Ответом ему было устрашающее безмолвие. Пастор отвернулся в сторону и, сотрясаясь всем телом в неистовой ярости, стиснув зубы, процедил:
— Проклятый Николлс! Все из-за него! Если бы не он, моя дочь была бы сейчас здорова! За что Господь послал ей его? За что? — достопочтенный Патрик Бронте порывисто закрыл лицо руками и тихо заплакал, как ребенок. Но тут он ощутил, что на его плечо мягко легла чья-то совершенно обессилевшая рука. Пастор мгновенно повернулся.
— Отец! — услышал он слабый возглас дочери.
— Дорогая! — он снова обхватил больную за плечи, напряженно вглядываясь в ее лицо своими полуслепыми глазами.
— Прошу вас, не вините Артура, отец, — прошептала Шарлотта из последних сил. — Видит Бог, он не причинил мне зла. Напротив: он подарил мне настоящее женское счастье. Такое полное и чистое счастье, о каком я дотоле не смела и мечтать! Верьте мне, дорогой отец: это правда.
— Сможешь ли ты простить меня, дочь моя? — вопросил сквозь слезы преподобный Патрик Бронте, по всей видимости, не обратив внимания на последние слова дочери. — Я должен был настоять на своем и не допустить твоего замужества! Я ведь знал… знал обо всем заранее! Но почему, почему я отдал-таки тебя этому коварному человеку?
— Пожалуйста, успокойтесь, отец, — мягко произнесла Шарлотта, — и поймите: в том, что со мной происходит сейчас, нет ни вашей вины, ни вины Артура. Так сложились обстоятельства, и с этим ничего не поделаешь, — пасторская дочь тяжело вздохнула и продолжала: — Знайте же, милый отец, я безгранично благодарна вам: ведь, если бы вы не дали согласия на нашу с Артуром свадьбу, мне никогда в жизни не довелось бы познать подлинного счастья великой взаимной Любви.

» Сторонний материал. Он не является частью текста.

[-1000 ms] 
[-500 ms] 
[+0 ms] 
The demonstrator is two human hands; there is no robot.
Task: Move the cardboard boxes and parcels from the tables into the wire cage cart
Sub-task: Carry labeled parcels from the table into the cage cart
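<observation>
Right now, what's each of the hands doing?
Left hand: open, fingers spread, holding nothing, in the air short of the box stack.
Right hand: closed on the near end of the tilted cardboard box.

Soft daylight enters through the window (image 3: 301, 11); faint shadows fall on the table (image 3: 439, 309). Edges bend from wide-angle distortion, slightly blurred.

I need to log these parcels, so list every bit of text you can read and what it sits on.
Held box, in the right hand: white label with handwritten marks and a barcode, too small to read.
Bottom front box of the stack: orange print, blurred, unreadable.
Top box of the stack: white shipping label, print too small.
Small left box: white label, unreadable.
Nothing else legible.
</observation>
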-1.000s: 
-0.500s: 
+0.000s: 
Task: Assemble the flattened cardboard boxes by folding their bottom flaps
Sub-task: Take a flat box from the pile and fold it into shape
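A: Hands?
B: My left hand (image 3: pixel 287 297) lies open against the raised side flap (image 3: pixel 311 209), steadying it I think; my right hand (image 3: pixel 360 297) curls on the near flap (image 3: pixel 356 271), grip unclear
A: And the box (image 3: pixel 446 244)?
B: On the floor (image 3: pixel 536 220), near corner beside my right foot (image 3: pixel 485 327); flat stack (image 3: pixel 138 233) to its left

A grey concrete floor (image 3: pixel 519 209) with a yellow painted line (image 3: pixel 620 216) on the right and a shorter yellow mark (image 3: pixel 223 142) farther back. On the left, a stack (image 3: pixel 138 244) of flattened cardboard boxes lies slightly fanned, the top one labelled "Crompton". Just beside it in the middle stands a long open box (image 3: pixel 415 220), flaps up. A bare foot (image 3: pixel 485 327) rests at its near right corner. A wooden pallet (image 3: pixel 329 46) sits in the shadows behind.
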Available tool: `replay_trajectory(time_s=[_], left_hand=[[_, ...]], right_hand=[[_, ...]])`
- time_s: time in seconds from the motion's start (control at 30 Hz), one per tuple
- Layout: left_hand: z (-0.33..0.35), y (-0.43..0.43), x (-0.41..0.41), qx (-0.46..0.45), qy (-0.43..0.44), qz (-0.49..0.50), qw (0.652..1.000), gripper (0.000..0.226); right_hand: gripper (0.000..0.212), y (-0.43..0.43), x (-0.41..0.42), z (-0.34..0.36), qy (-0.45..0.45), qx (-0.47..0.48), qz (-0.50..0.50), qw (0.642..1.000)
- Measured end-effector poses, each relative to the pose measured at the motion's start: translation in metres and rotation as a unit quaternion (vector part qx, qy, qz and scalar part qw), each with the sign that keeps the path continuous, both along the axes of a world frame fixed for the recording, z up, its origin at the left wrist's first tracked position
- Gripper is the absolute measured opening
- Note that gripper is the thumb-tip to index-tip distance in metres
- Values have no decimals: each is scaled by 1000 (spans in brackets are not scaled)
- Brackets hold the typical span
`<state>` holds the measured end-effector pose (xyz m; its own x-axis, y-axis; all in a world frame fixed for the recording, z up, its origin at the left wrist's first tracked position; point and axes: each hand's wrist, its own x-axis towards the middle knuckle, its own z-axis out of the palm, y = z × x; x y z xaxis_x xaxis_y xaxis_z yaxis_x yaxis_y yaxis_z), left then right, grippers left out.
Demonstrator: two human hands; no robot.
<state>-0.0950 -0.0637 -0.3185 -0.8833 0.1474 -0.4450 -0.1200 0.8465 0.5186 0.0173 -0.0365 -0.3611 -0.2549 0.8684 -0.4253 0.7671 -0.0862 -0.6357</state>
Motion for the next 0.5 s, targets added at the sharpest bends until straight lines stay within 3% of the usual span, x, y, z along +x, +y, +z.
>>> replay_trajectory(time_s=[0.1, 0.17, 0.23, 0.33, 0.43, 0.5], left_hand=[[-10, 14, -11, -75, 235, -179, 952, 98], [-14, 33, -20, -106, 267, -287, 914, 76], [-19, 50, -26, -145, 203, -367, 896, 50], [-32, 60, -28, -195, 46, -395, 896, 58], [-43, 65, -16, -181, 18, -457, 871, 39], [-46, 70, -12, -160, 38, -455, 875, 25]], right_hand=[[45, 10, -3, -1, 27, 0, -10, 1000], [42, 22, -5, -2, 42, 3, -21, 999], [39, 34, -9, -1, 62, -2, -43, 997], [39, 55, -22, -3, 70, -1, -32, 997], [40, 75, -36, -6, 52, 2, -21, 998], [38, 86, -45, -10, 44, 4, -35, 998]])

С трудом приподнявшись, Шарлотта бессильно обняла своего отца и нежно поцеловала его мокрую от слез щеку.
— У меня есть к вам просьба, — сказала она после некоторого раздумья. — Обещайте мне, что исполните ее, отец.
— Обещаю!
— Я должна раскрыть вам одну тайну, — продолжала Шарлотта, устремив на отца серьезный взор. — Я узнала об этом, когда мы с Артуром были в Ирландии в свадебном путешествии. И хотя я поклялась держать полученные мною сведения в секрете, я чувствую, что настало время рассказать вам об этом, дорогой отец. Вы имеете право узнать.
— Узнать о чем, детка? — насторожился достопочтенный Патрик Бронте.
— У вас есть двоюродная племянница, — без обиняков ответила пасторская дочь.
— Что ж, это очень вероятно, — сказал Патрик Бронте. — У твоего деда Гуга было много братьев и сестер и, уж конечно, у кого-нибудь из них да есть сейчас внуки. Но объясни мне, милая, каким образом ты могла получить подобные сведения, и кто обязал тебя держать их в секрете?
— Боюсь, вы не совсем верно поняли меня, отец, — возразила Шарлотта. — Братья и сестры вашего отца и моего деда Гуга, здесь ни при чем. Речь идет о внучке Красного Падди, брата вашей матери и моей бабушки Элис Мак-Клори.
— Внучка Красного Падди? — поразился достопочтенный Патрик Бронте. — Но я ничего о ней не знаю. Честно говоря, к моему крайнему стыду, я вообще не имею никаких сведений о своих родственниках со стороны Мак-Клори. Но как об этом узнала ты, милая Шарлотта?
— Мне было суждено свести личное знакомство с внучкой Патрика Мак-Клори, — пояснила пасторская дочь. — Я видела ее в Ирландии. Мы с нею много разговаривали и крепко сдружились. По правде говоря, я знаю ее давно, еще с благословенной коуэн-бриджской поры. Это леди Кэтрин, дочь сэра Ричарда Лонгсборна и внучка сэра Чарльза — того самого, что наложил проклятие на нашу семью. Я ведь уже когда-то говорила вам об этой леди, помните, дорогой отец?